Your answer should consist of each line below that includes the word "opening".

Start of The data

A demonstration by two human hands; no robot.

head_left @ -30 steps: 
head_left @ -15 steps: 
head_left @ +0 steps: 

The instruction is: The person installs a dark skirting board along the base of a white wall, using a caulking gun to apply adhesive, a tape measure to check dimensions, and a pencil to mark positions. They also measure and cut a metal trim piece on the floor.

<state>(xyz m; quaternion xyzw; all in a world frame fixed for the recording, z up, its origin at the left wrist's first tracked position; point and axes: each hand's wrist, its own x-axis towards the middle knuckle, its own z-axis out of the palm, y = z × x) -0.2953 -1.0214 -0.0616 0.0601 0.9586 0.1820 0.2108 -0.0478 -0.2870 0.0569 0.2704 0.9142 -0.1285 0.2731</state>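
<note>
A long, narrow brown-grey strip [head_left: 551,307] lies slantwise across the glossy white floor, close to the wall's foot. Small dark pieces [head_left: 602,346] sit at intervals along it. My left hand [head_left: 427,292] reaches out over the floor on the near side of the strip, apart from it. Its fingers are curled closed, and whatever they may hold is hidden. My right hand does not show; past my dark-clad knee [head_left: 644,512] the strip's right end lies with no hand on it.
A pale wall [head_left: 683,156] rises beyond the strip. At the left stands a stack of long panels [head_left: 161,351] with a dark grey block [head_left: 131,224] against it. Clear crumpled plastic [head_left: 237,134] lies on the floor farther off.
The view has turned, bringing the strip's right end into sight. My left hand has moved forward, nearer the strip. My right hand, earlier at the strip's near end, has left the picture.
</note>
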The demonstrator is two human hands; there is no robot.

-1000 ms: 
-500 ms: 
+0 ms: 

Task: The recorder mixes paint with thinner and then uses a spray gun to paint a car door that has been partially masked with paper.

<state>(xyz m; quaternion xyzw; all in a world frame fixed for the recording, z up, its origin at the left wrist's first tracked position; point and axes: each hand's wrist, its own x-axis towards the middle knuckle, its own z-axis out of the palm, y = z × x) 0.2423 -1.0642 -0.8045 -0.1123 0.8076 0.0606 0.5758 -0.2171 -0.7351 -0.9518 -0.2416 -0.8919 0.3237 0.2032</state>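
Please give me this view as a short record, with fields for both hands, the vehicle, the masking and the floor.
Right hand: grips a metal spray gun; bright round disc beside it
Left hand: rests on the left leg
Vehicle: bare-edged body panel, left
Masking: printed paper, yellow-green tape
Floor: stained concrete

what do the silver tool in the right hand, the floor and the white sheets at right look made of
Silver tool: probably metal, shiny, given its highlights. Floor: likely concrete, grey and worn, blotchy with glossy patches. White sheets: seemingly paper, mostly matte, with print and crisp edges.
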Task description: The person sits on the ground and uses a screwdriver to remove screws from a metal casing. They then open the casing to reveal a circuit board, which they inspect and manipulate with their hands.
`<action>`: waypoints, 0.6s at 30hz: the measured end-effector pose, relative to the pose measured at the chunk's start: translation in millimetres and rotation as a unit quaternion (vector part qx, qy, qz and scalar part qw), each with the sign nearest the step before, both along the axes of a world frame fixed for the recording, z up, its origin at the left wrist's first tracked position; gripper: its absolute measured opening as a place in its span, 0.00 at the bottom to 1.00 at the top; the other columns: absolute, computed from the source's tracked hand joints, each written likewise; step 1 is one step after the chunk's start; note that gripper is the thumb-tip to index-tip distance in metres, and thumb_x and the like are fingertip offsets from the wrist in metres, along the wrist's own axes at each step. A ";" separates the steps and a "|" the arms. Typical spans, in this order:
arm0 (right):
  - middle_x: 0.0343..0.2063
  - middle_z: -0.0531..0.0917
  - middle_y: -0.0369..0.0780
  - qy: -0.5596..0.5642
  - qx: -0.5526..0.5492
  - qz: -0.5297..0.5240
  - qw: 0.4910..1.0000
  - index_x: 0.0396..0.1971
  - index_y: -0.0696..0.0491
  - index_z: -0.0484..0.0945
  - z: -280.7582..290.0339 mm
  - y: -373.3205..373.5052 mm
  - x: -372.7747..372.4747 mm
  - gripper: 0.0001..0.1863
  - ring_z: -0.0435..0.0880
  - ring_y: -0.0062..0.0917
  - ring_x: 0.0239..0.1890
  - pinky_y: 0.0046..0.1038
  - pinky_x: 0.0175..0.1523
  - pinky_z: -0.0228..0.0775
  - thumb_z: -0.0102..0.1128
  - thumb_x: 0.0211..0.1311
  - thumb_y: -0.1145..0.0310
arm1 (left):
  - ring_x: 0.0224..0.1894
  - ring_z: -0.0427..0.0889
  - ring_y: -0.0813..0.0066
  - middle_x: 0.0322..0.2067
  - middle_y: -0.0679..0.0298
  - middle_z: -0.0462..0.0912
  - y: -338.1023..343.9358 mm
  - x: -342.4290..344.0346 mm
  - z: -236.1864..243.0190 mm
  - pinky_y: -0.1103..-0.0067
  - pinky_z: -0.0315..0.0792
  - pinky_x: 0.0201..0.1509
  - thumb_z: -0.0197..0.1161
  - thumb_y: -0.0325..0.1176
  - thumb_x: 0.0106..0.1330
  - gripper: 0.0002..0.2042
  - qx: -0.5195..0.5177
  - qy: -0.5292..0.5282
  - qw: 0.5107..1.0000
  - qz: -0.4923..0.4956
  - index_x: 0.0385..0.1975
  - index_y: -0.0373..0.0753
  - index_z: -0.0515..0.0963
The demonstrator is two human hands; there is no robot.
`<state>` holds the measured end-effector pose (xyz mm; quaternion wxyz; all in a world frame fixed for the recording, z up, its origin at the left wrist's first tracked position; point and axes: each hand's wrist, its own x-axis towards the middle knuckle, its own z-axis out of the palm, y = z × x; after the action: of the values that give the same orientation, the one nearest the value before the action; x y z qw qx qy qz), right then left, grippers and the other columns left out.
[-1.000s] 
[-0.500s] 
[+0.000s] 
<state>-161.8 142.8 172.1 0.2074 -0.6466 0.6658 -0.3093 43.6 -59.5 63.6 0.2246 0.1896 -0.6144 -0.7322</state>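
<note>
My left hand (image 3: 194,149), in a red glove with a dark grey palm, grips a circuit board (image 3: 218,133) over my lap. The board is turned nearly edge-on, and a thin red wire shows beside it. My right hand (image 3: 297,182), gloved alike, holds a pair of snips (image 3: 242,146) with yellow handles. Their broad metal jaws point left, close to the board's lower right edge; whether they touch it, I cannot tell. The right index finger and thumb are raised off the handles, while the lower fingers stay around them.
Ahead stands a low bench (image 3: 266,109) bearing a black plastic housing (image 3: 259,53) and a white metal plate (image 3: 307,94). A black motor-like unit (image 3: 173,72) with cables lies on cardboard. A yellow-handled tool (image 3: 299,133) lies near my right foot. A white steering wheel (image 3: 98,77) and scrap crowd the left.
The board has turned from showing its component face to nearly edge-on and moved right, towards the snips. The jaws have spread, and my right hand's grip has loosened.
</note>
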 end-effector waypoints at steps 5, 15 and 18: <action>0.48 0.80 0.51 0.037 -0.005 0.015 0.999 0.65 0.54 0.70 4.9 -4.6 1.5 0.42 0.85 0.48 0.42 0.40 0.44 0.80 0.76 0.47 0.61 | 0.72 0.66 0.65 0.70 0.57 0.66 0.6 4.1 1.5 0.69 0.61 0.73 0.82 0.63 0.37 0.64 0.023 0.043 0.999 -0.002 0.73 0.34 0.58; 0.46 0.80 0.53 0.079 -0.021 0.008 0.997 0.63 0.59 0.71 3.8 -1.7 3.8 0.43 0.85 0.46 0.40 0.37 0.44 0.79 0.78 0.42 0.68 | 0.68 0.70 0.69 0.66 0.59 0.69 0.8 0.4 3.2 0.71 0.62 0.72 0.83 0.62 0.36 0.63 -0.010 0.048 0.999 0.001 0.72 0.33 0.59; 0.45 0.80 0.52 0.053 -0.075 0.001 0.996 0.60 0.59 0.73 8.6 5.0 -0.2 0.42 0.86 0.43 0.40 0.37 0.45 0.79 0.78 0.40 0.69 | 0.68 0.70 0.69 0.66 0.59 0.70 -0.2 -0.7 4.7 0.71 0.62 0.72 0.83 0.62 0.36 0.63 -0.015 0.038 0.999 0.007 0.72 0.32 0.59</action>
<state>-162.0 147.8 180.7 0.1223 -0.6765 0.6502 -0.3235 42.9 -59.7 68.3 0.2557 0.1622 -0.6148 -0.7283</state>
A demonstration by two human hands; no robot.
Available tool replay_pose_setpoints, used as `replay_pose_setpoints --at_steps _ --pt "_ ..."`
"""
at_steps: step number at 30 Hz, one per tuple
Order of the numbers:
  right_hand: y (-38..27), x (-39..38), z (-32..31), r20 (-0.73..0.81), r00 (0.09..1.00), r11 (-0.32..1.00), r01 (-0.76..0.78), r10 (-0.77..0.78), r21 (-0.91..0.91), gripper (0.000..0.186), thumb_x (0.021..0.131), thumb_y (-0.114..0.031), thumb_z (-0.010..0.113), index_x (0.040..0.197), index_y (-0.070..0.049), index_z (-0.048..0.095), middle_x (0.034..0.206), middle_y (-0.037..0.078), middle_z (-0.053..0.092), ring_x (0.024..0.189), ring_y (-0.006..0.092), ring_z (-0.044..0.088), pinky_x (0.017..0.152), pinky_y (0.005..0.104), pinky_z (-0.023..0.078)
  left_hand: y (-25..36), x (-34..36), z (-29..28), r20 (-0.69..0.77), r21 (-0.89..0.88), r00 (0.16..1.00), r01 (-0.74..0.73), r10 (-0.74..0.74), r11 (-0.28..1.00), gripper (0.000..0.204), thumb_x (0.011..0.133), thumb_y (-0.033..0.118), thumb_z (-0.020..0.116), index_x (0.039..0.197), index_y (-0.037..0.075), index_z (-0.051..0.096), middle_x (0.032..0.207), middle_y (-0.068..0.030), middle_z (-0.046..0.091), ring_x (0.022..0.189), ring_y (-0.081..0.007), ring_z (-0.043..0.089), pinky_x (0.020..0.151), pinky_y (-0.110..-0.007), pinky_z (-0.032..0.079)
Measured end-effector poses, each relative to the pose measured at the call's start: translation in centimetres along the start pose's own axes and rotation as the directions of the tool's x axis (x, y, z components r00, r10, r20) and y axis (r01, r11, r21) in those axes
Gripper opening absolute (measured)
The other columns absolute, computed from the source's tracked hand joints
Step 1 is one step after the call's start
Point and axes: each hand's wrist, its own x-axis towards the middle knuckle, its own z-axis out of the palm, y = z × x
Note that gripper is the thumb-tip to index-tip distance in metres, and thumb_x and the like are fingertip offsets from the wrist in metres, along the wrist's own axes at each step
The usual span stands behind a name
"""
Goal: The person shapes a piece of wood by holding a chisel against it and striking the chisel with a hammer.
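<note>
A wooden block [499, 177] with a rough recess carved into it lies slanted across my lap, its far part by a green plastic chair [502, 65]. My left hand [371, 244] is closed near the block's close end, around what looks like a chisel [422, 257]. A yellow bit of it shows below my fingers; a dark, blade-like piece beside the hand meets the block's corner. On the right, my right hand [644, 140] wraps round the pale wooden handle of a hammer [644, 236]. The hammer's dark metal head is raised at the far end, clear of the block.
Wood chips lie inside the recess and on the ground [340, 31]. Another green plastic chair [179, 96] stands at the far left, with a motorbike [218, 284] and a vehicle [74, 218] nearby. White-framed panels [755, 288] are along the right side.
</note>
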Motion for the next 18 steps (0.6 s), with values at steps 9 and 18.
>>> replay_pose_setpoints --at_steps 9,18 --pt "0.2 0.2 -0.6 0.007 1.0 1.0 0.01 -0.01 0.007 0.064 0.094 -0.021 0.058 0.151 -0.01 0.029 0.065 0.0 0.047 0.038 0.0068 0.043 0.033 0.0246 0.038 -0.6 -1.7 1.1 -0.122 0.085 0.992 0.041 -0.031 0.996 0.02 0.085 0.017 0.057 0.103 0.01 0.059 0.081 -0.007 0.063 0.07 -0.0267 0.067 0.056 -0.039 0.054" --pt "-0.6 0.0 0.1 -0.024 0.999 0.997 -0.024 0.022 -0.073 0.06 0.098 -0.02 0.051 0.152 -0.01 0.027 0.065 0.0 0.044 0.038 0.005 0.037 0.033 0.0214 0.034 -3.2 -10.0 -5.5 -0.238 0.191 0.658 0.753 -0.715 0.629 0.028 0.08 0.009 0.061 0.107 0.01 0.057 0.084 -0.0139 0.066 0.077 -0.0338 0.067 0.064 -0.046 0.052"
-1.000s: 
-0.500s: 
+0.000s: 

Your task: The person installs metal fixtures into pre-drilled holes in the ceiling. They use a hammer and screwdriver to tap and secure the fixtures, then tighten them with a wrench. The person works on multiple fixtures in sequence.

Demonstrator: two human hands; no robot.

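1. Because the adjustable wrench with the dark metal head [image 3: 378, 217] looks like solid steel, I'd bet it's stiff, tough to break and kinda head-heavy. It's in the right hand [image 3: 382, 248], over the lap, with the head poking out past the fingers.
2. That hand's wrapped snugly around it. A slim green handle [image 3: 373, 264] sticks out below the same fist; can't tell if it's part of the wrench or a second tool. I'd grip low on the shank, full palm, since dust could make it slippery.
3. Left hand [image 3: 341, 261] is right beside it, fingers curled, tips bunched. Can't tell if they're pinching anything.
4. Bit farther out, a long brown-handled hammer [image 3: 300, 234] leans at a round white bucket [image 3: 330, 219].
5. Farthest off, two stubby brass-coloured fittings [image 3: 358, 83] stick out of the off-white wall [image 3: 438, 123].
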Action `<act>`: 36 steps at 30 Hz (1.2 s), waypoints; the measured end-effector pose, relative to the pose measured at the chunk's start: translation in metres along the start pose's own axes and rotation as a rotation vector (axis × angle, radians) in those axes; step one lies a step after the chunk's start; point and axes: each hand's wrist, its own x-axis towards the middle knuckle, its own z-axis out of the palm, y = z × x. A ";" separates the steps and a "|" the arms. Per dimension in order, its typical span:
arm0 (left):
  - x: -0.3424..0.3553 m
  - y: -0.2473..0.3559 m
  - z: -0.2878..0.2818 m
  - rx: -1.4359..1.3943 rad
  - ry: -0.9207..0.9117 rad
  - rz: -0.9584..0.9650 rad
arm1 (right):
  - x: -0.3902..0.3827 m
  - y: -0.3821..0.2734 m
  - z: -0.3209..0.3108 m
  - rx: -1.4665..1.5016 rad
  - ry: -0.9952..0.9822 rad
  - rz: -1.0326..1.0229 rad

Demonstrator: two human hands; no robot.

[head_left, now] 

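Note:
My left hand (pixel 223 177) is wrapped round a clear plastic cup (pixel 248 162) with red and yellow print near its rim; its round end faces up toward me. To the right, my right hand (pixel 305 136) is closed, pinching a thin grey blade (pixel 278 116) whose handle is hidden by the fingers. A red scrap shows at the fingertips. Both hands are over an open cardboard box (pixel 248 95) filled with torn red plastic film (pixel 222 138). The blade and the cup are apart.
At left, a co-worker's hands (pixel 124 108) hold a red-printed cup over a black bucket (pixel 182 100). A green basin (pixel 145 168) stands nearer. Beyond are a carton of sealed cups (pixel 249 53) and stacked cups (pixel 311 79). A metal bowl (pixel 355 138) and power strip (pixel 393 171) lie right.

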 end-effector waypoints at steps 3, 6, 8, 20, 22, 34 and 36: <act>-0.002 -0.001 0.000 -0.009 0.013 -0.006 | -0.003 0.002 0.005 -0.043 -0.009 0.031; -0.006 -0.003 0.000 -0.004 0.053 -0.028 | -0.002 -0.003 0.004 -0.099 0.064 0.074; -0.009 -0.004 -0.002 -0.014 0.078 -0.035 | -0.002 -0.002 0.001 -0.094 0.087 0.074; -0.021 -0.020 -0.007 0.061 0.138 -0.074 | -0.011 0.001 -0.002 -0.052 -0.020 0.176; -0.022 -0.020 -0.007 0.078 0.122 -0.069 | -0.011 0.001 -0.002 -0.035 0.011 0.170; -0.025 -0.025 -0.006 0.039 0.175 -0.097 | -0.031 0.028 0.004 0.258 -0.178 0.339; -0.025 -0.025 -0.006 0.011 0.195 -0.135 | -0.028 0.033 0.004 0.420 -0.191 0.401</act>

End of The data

Problem solution –
`<action>`: waypoints, 0.6s at 30hz: the measured end-effector pose, relative to the pose measured at the chunk's start: translation in millimetres and rotation as a unit quaternion (vector part qx, qy, qz and scalar part qw), each with the sign nearest the step before, both along the axes of a world frame fixed for the recording, z up, its origin at the left wrist's first tracked position; gripper: its absolute measured opening as a place in its span, 0.00 at the bottom to 1.00 at the top; the other columns: absolute, computed from the source's tracked hand joints, each written likewise; step 1 is one step after the chunk's start; note that gripper is the thumb-tip to index-tip distance in metres, and thumb_x and the like are fingertip offsets from the wrist in metres, along the wrist's own axes at each step. A ";" separates the steps and a "|" the arms. Typical spans, in this order:
Gripper opening absolute (measured)

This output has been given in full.